- Genre: Sitcom
- Created by: Christopher McCombs;
- Directed by: Raito Nishizaka; Michael Williams;
- Starring: Christopher McCombs; Kyle Card; Haku Inko; Michiko Noguchi; Masahito Kawahata; Janni Olsson; Lee Min Kuk; Alexander W. Hunter; Hannah Grace; Kaori Ikeda; Maxwell Powers;
- Theme music composer: Takahiro Nomiya
- Opening theme: "The Benza Theme" by Takahiro Nomiya
- Country of origin: Japan
- Original language: Japanese
- No. of seasons: 2
- No. of episodes: 13

Production
- Executive producer: Jeff Cisneros
- Producers: Christopher McCombs; Kristi Woodward;
- Production locations: Nakano, Tokyo, Japan
- Running time: 20-35 minutes
- Production company: Tokyo Cowboys

Original release
- Release: April 9, 2019

= The Benza =

Japanese web TV series

The Benza is a Japanese web television comedy that premiered on Amazon Prime Video via Prime Video Direct in April 2019 in the United States, United Kingdom, and Japan. It then premiered in Germany in July 2019. It is currently available in over 130 countries via Amazon Prime Video and Plex.

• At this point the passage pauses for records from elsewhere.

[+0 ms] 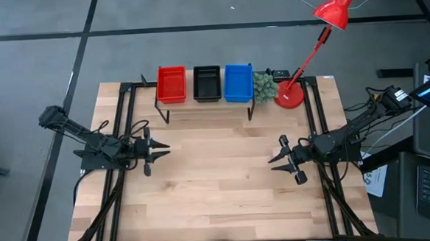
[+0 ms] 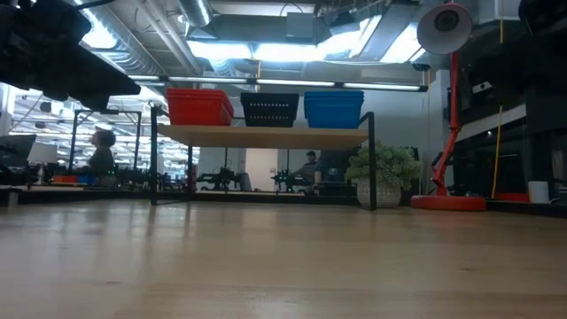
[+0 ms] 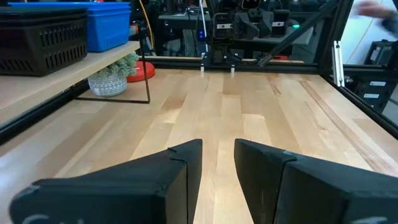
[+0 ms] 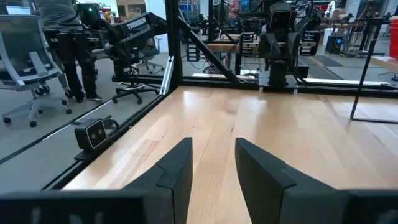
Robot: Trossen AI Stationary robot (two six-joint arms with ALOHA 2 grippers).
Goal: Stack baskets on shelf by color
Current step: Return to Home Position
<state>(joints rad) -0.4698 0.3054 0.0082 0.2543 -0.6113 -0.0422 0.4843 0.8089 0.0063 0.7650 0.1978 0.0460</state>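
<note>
- Three colours of basket are set side by side on the shelf (image 2: pixel 266 136), at the far edge of the counter (image 1: pixel 219 194). The red baskets (image 1: pixel 171 84) are on the left arm's side, the black baskets (image 1: pixel 206 83) in the middle, and the blue baskets (image 1: pixel 238 82) on the right arm's side. How many are nested in each pile cannot be counted.
- The shelf's long axis is laid across the counter, from one arm's side to the other.
- The left end effector (image 1: pixel 161 148) is held over the counter, well apart from the shelf and nearer the red pile. Its fingers are parted and nothing is gripped.
- The right end effector (image 1: pixel 277 155) is held likewise, nearer the blue pile, with its fingers parted and empty.
- No basket is seen on the bare counter, so the sorting is judged complete. Only a withdrawal away from the shelf is called for.
- "TROSSEN" can be read on a dark arm (image 4: pixel 138 23) beyond the counter's frame.
</note>
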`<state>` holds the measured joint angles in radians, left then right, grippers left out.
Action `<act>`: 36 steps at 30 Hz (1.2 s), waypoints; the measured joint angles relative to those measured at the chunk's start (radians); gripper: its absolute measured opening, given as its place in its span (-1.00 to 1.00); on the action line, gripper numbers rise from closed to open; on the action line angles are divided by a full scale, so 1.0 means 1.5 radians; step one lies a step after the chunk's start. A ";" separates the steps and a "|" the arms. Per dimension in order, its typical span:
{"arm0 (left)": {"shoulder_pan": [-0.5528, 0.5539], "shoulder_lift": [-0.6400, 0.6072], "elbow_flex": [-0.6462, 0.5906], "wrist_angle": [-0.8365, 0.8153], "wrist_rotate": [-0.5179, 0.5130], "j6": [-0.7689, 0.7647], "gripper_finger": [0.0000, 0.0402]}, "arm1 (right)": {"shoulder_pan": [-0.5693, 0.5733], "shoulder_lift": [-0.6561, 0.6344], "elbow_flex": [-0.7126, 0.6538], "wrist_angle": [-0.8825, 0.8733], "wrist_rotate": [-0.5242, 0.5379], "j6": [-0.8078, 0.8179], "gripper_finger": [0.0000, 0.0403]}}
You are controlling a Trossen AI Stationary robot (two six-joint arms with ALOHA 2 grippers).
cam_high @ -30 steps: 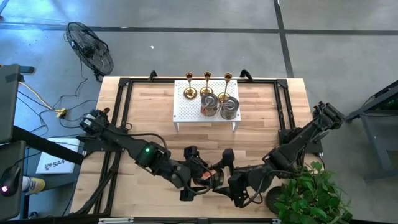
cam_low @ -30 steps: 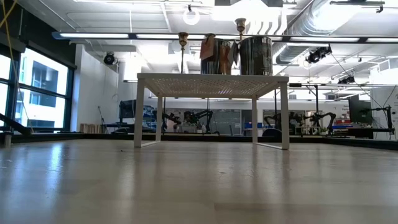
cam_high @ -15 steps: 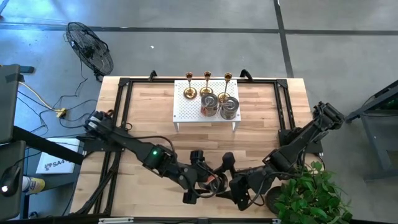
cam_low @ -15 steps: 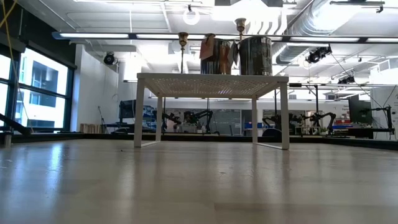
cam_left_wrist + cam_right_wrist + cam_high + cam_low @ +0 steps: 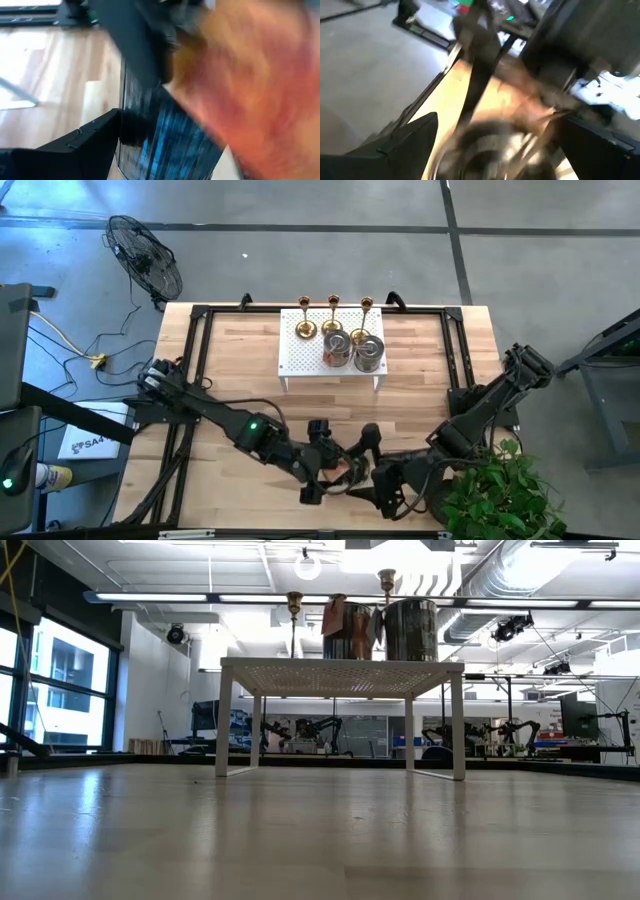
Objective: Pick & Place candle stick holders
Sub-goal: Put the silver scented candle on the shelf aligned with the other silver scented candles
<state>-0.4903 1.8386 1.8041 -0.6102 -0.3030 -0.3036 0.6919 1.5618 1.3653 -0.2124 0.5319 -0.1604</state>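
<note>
Start at the left: the fan (image 5: pixel 146 258) sits on the floor off the table's (image 5: pixel 230 380) far left corner, well clear of the work. Your left gripper (image 5: pixel 322 464) is low at the near edge, fingers spread around a coppery, silvery holder (image 5: pixel 346 469) that fills the left wrist view (image 5: pixel 250 90) as a blur; whether it truly pinches it I cannot tell. Just beside it, your right gripper (image 5: pixel 385 480) crowds the same piece, and I cannot tell how its fingers stand. This looks like a handover or a shared grasp on the last squat holder. The white rack (image 5: pixel 300 355) at the far middle already carries three gold holders (image 5: pixel 333 315) along its back and two silvery holders (image 5: pixel 353 350) in front. Next, one arm should let go so the other can carry. Watch the two wrists fouling each other, the standing holders on the rack, and the plant (image 5: pixel 500 490) at the right.
</note>
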 joint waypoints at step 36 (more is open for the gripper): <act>0.001 -0.109 0.001 -0.173 -0.552 -0.160 0.65 | 0.214 -0.082 -0.003 0.007 0.492 -0.116 0.84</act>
<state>-0.4893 1.6752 1.8061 -0.8696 -1.1305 -0.5434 1.0125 1.4395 1.3613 -0.2022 1.2704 -0.3349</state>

The series follows Kyle (Kyle Card) and Chris (Christopher McCombs) as they try to figure out how their toilet seat (便座, benza) broke and prevent the end of the world. The six episode first season was filmed entirely on location in Tokyo, Japan by director Raito Nishizaka. The seven episode second season was released in Japan via Amazon Prime Video in December 2021 and was directed by Raito Nishizaka and Michael Williams. The entire series was written by series creator Christopher McCombs.

==History==
"The Benza" began as a Japanese short film that was partially inspired by true events. Pre-production began in early 2018 and the short film premiered in Tokyo, Japan on April 6 of the same year. After receiving several awards from various film festivals around the world including Best Comedy at Mediterranean Film Festival in Italy, Rising Star for main cast Christopher McCombs and Best Pilot at Seoul Web Fest in 2018, Tokyo Cowboys received an offer from Korean mobile service KT mobile to create a series based on the short film.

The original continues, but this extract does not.